Dataset section |
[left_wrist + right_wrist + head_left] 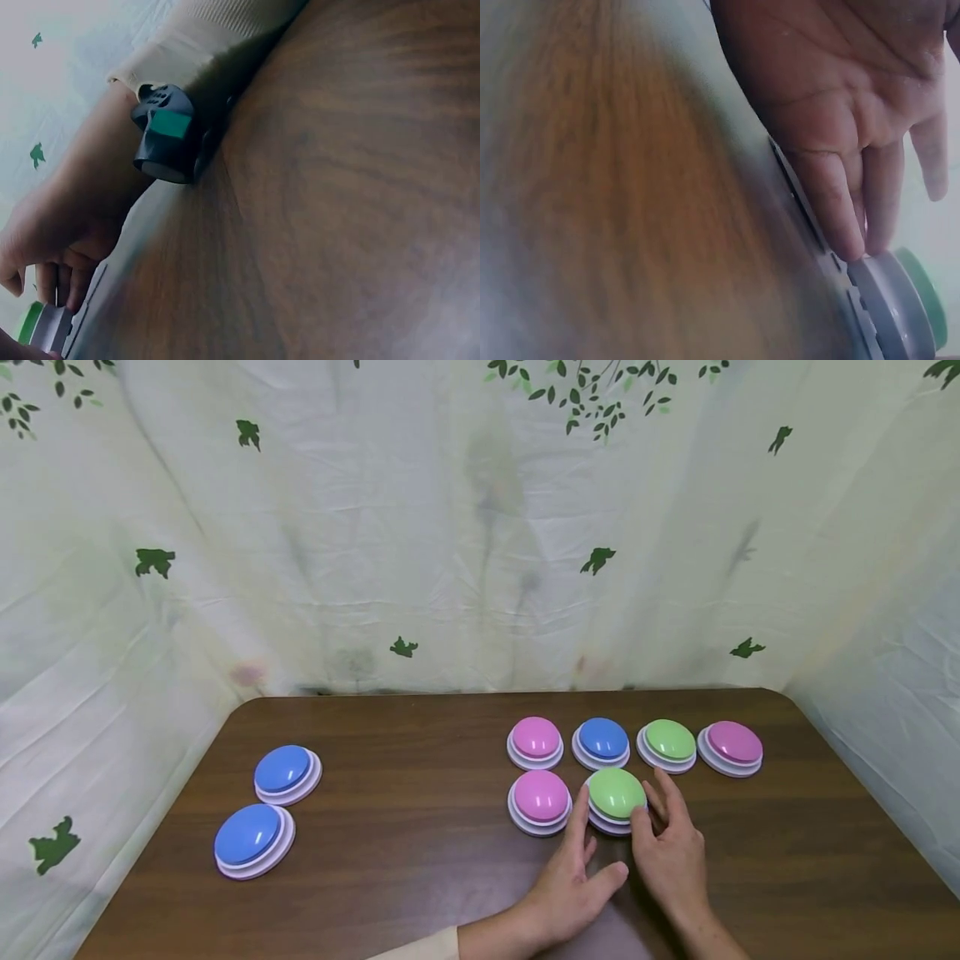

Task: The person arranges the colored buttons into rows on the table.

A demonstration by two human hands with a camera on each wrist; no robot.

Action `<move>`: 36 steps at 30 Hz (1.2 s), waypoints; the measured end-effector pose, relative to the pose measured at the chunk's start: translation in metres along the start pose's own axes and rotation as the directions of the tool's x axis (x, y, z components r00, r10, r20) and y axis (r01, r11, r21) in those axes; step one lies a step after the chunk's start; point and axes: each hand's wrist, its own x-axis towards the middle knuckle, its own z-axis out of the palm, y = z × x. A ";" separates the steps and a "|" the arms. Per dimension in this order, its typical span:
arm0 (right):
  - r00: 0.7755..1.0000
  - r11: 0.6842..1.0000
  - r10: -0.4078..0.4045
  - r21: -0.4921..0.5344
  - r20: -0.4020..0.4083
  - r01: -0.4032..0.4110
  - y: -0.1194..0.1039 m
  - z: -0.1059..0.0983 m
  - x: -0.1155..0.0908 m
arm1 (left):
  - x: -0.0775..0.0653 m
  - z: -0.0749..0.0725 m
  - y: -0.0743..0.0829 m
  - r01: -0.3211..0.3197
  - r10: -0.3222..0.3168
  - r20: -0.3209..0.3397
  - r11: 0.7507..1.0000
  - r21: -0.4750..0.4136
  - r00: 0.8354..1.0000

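Note:
Both hands flank a green-domed push button with a white round base, right of the table's middle. My left hand touches its left side with a straight index finger, thumb spread away. From the right, my right hand has its fingers against the base. The right wrist view shows those extended fingers at the white base. In the left wrist view, the right hand reaches down to the button. A pink button sits just left of the left hand's index finger.
Behind lies a row: a pink button, a blue button, a green button and another pink button. Two blue buttons sit at the left of the brown table. White leaf-patterned curtains surround it.

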 end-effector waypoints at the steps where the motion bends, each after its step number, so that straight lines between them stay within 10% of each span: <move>1: 1.000 1.000 0.005 -0.004 -0.001 -0.005 0.001 0.000 0.001 | 0.001 0.000 -0.001 0.000 0.000 0.006 1.000 0.004 1.000; 36: 0.999 0.997 0.031 -0.070 0.044 -0.028 0.008 0.002 0.005 | 0.001 -0.005 -0.011 -0.020 0.018 0.028 0.999 0.042 0.999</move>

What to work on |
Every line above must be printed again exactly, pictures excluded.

Answer to this task |
[left_wrist + right_wrist + head_left] 

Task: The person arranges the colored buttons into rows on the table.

A demonstration by two human hands with a camera on each wrist; no robot.

Action `<move>`: 36 steps at 30 Hz (1.2 s), waypoints; the measured end-effector pose, relative to the pose measured at the chunk's start: translation in metres along the start pose's own axes and rotation as the directions of the tool's x axis (x, y, z components r00, r10, r20) and y axis (r01, r11, r21) in those axes; step one lies a step after the chunk's start; point and axes: each hand's wrist, its own x-axis towards the middle knuckle, its own z-axis out of the palm, y = z × x. A ";" separates the steps and a "|" the arms. Per dimension in this order, its typical span:
arm0 (right):
  - r00: 0.7755..1.0000
  - r11: 0.6842..1.0000
  - r10: -0.4078..0.4045
  - r21: -0.4921..0.5344
  - r20: -0.4020..0.4083
  - r01: -0.4032..0.4110
  - y: -0.1194..0.1039 m
  - z: -0.1059..0.0983 m
  - x: -0.1155..0.0908 m
arm1 (left):
  - x: -0.0775..0.0653 m
  - z: -0.0749..0.0725 m
  - y: -0.0743..0.0829 m
  - r01: -0.3211..0.3197
  - r10: -0.3222..0.3168
  - r20: -0.3209..0.3397
  - r11: 0.7507..1.0000
  - r21: -0.4750..0.4136
  - r00: 0.8354..1.0000

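Note:
Both hands flank a green-domed push button with a white round base, right of the table's middle. My left hand touches its left side with a straight index finger, thumb spread away. From the right, my right hand has its fingers against the base. The right wrist view shows those extended fingers at the white base. In the left wrist view, the right hand reaches down to the button. A pink button sits just left of the left hand's index finger.
Behind lies a row: a pink button, a blue button, a green button and another pink button. Two blue buttons sit at the left of the brown table. White leaf-patterned curtains surround it.
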
 end-effector waypoints at the steps where the motion bends, each after its step number, so that straight lines between them stay within 10% of each span: <move>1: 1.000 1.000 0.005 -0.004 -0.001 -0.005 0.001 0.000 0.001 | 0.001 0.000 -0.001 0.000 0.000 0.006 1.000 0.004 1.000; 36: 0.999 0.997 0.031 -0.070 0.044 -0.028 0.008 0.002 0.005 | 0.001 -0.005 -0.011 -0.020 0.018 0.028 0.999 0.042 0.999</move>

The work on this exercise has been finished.